Description:
Reference #: 01133
The University of South Carolina is offering licensing opportunities for new enzyme inhibitors for therapeutic drugs that treat diseases caused by trypanosomal parasites including Chagas’ disease and African sleeping sickness.
Invention Description:
Trypanosomal parasites, such as Trypansoma cruzi and Trypansoma brucei, utilize glycolysis, which is an essential energy-producing metabolic pathway. Since glycolysis is indispensable for these organisms, obstruction of the pathway leads to cell death. This obstruction can be achieved by inhibiting the hexokinase and glucokinase enzymes using drug compounds.

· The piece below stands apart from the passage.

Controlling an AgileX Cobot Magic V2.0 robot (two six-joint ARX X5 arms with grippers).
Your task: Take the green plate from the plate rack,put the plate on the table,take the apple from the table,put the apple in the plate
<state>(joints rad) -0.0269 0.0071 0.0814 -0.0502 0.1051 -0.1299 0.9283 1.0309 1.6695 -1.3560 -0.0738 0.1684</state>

Specifically, the subject invention describes experimentally confirmed selective inhibitors of T. cruzi glucokinase. These compounds are useful as therapeutic drugs because they selectively inhibit the parasite homologue and avoid cross-reactivity with the human homologue Homo sapiens glucokinase, giving rise to a good selectively ratio.
Potential Applications:
These compounds offer an alternative to commonly prescribed drugs for two diseases of the trypanosome, including American Trypanosomiasis (Chagas' Disease), which is caused by the T. cruzi parasite, and African Trypanosomiasis (African Sleeping Sickness), which is caused by the T. brucei parasite.
Advantages and Benefits:
This is a new type of drug that can be used against certain validated drug-targets (glucokinase and hexokinase) that are found in protozoan parasites. These compounds may serve as viable substitutes for currently used drugs in clinics, pending in vitro studies.
Background:
Chagas’ disease has two standard-of-care treatments available: benznidazole and nifurtimox, which were developed over 35 years ago. African sleeping sickness has been reliant on a variety of drugs, such as pentamidine, suramin, eflornithine, and melarsoprol; however, all current medicines for both diseases require substantial improvements in their tolerability, safety, and efficacy.
Experimental Validation:
The proposed drug compounds show confirmed strong selective inhibition for the drug-target T. cruzi glucokinase compared to the human homologue, Homo sapiens glucokinase. Similar results are expected for T. cruzi hexokinase. Further testing is required on in vitro parasite survival studies and mouse infectivity studies.